WHAT YOU ARE ASKED TO DO: Produce a word-for-word copy of the listing below without its pictures.

----- MATERIAL PROVIDED -----

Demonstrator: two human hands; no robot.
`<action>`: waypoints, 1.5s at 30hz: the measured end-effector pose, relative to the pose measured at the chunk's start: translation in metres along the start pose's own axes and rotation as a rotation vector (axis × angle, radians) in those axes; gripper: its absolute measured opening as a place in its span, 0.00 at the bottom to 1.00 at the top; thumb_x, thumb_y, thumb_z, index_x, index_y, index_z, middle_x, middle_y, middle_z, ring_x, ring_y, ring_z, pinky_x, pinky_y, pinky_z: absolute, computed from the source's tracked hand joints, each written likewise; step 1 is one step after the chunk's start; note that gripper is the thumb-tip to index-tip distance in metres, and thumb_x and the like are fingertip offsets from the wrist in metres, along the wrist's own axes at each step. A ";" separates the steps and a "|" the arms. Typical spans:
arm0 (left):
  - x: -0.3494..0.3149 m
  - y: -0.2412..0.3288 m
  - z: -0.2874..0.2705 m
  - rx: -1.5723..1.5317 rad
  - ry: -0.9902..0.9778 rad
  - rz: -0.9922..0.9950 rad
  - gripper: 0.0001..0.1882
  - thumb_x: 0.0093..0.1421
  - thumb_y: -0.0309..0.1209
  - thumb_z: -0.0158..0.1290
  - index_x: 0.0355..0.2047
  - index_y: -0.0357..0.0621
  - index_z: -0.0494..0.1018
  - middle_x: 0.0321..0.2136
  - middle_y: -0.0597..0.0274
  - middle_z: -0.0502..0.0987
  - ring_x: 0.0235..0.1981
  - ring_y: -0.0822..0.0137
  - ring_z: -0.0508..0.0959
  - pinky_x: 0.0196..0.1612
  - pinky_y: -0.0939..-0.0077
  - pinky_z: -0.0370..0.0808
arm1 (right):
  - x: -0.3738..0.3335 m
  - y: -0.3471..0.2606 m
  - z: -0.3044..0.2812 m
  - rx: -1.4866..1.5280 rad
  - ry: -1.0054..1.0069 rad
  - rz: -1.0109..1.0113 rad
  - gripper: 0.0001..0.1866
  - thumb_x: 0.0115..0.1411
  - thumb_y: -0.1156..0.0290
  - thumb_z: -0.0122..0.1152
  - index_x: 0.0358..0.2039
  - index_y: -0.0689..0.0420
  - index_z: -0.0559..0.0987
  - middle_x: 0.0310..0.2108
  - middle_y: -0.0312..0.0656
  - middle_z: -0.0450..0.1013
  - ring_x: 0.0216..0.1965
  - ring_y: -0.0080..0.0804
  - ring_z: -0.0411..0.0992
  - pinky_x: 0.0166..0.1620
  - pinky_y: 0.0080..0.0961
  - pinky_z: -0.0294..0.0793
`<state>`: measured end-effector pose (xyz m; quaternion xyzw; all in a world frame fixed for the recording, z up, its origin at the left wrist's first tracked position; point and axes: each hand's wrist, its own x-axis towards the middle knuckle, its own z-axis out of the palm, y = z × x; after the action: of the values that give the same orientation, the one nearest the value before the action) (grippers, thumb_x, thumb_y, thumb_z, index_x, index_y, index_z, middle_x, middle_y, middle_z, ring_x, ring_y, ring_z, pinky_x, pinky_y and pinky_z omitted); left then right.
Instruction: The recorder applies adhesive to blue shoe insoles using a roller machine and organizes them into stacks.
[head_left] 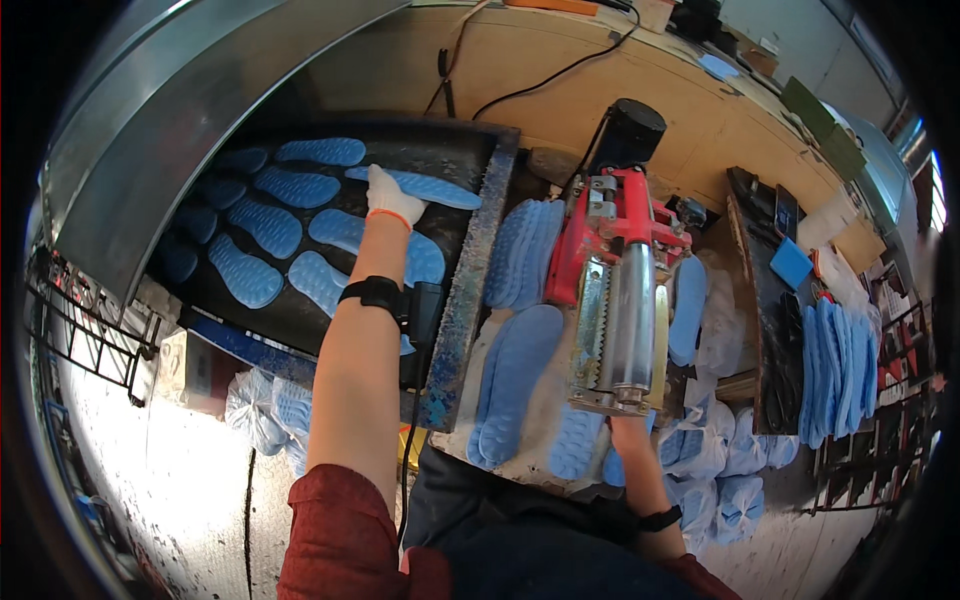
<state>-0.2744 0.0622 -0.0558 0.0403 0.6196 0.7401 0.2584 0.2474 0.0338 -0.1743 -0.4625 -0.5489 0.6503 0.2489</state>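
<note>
White glove fabric with an orange cuff covers the left hand (392,199), its fingers closed around the left part of 1 blue insole (445,190), seen nearly edge-on at the far right of the black tray (472,150), where textured blue insoles (266,228) lie spread out. The right hand (629,434) is partly hidden beneath the near end of the red-framed roller machine (632,200), so I cannot tell whether it grips anything; overlapping smooth insoles (530,355) lie between tray and machine.
</note>
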 end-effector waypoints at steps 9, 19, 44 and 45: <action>-0.110 0.052 -0.013 -0.021 -0.285 0.155 0.37 0.68 0.46 0.46 0.68 0.36 0.51 0.69 0.37 0.51 0.69 0.43 0.54 0.67 0.53 0.57 | -0.021 -0.073 -0.029 0.498 0.085 -0.150 0.25 0.65 0.77 0.53 0.63 0.59 0.67 0.52 0.39 0.74 0.49 0.28 0.73 0.51 0.24 0.72; -0.299 -0.002 -0.017 -0.032 -0.453 0.402 0.32 0.71 0.44 0.41 0.67 0.35 0.53 0.63 0.44 0.62 0.64 0.53 0.65 0.66 0.59 0.61 | -0.018 -0.109 -0.046 -0.502 0.456 -0.778 0.23 0.63 0.82 0.50 0.58 0.52 0.74 0.48 0.46 0.71 0.47 0.36 0.69 0.51 0.28 0.68; -0.279 -0.034 0.068 0.139 -0.799 0.449 0.40 0.71 0.58 0.28 0.72 0.41 0.41 0.70 0.42 0.47 0.71 0.49 0.50 0.72 0.58 0.46 | -0.012 -0.084 -0.065 -0.562 0.303 -0.528 0.30 0.54 0.77 0.66 0.59 0.57 0.70 0.48 0.51 0.72 0.47 0.49 0.72 0.50 0.35 0.73; -0.272 -0.040 0.067 0.137 -0.762 0.403 0.42 0.70 0.61 0.28 0.72 0.42 0.40 0.67 0.42 0.53 0.68 0.50 0.56 0.70 0.59 0.52 | -0.011 -0.069 -0.067 -0.690 0.338 -0.493 0.31 0.54 0.73 0.67 0.59 0.57 0.69 0.47 0.52 0.72 0.48 0.51 0.72 0.49 0.38 0.73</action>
<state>-0.0007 0.0089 -0.0068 0.4476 0.5074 0.6651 0.3159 0.2978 0.0762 -0.1036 -0.4736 -0.7789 0.2661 0.3135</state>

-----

RESULT FOR THIS EXERCISE:
Demonstrator: two human hands; no robot.
`<action>`: waypoints, 1.5s at 30hz: the measured end-effector pose, relative to the pose measured at the chunk's start: translation in metres along the start pose's own axes and rotation as a rotation vector (axis × angle, radians) in those axes; gripper: its absolute measured opening as a place in its span, 0.00 at the bottom to 1.00 at the top; thumb_x, thumb_y, thumb_z, index_x, index_y, index_z, middle_x, middle_y, middle_z, ring_x, ring_y, ring_z, pinky_x, pinky_y, pinky_z: absolute, computed from the source's tracked hand joints, each written likewise; step 1 is one step after the chunk's start; note that gripper is the thumb-tip to index-tip distance in metres, and thumb_x and the like are fingertip offsets from the wrist in metres, along the wrist's own axes at each step. A ";" separates the steps and a "|" the arms. Typical spans:
arm0 (left):
  - x: -0.3494..0.3149 m
  - y: -0.2412..0.3288 m
  - z: -0.2874..0.2705 m
  - rx: -1.5723..1.5317 rad
  - ry: -0.9902..0.9778 rad
  - rz: -0.9922..0.9950 rad
  - gripper: 0.0001..0.1882
  - thumb_x: 0.0093..0.1421
  - thumb_y: -0.0309..0.1209
  - thumb_z: -0.0158..0.1290
  - index_x: 0.0355..0.2047
  - index_y: -0.0357..0.0621
  - index_z: -0.0494..0.1018
  - middle_x: 0.0321..0.2136
  - middle_y: -0.0597..0.0274
  - middle_z: -0.0502..0.0987
  - ring_x: 0.0235..0.1981
  - ring_y: -0.0822..0.0137
  - ring_z: -0.0508..0.0959
  - pinky_x: 0.0196..0.1612
  - pinky_y: -0.0939..-0.0077
  - pinky_z: -0.0370..0.0808
arm1 (right):
  - x: -0.3738..0.3335 m
  - y: -0.3471..0.2606 m
  - z: -0.3044..0.2812 m
  - rx: -1.4866..1.5280 rad
  - ry: -1.0054..1.0069 rad
  - rz: -1.0109..1.0113 rad
  - gripper: 0.0001..0.1866
  - thumb_x: 0.0115..0.1411
  - thumb_y: -0.1156..0.0290
  - thumb_z: -0.0122..0.1152
  - index_x: 0.0358..0.2039
  - index_y: -0.0689..0.0420
  - index_z: -0.0559..0.0987
  - middle_x: 0.0310..0.2108
  - middle_y: -0.0312..0.0656
  - middle_z: -0.0450..0.1013
  - ring_x: 0.0216..0.1965
  - ring_y: -0.0080..0.0804
  - ring_z: -0.0411..0.0992
  - pinky_x: 0.0166..0.1620
  - pinky_y: 0.0080..0.0961
  - pinky_z: -0.0294..0.0793
`<state>`: measured end-effector pose (xyz m; quaternion xyzw; all in a world frame fixed for the recording, z up, its origin at the left wrist's first tracked position; point and axes: each hand's wrist, its own x-axis towards the middle knuckle, its own z-axis out of the palm, y = z × x; after the action: of the values that give the same orientation, the one nearest the value before the action) (grippers, thumb_x, thumb_y, thumb_z, index_x, index_y, index_z, middle_x, middle_y, middle_z, ring_x, ring_y, ring_z, pinky_x, pinky_y and pinky_z omitted); left then right.
Instruction: The recorder applies adhesive to blue shoe insoles using a roller machine and organizes them into stacks.
[head_left] 
<state>-0.2744 0.0622 -0.0558 0.0403 0.6196 0.7401 0.2584 0.2474 0.0338 -0.1743 -0.4625 -0.5489 0.6503 0.2489</state>
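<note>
White glove fabric with an orange cuff covers the left hand (392,199), its fingers closed around the left part of 1 blue insole (445,190), seen nearly edge-on at the far right of the black tray (472,150), where textured blue insoles (266,228) lie spread out. The right hand (629,434) is partly hidden beneath the near end of the red-framed roller machine (632,200), so I cannot tell whether it grips anything; overlapping smooth insoles (530,355) lie between tray and machine.
</note>
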 end-effector waypoints at steps 9, 19, 44 and 45: <action>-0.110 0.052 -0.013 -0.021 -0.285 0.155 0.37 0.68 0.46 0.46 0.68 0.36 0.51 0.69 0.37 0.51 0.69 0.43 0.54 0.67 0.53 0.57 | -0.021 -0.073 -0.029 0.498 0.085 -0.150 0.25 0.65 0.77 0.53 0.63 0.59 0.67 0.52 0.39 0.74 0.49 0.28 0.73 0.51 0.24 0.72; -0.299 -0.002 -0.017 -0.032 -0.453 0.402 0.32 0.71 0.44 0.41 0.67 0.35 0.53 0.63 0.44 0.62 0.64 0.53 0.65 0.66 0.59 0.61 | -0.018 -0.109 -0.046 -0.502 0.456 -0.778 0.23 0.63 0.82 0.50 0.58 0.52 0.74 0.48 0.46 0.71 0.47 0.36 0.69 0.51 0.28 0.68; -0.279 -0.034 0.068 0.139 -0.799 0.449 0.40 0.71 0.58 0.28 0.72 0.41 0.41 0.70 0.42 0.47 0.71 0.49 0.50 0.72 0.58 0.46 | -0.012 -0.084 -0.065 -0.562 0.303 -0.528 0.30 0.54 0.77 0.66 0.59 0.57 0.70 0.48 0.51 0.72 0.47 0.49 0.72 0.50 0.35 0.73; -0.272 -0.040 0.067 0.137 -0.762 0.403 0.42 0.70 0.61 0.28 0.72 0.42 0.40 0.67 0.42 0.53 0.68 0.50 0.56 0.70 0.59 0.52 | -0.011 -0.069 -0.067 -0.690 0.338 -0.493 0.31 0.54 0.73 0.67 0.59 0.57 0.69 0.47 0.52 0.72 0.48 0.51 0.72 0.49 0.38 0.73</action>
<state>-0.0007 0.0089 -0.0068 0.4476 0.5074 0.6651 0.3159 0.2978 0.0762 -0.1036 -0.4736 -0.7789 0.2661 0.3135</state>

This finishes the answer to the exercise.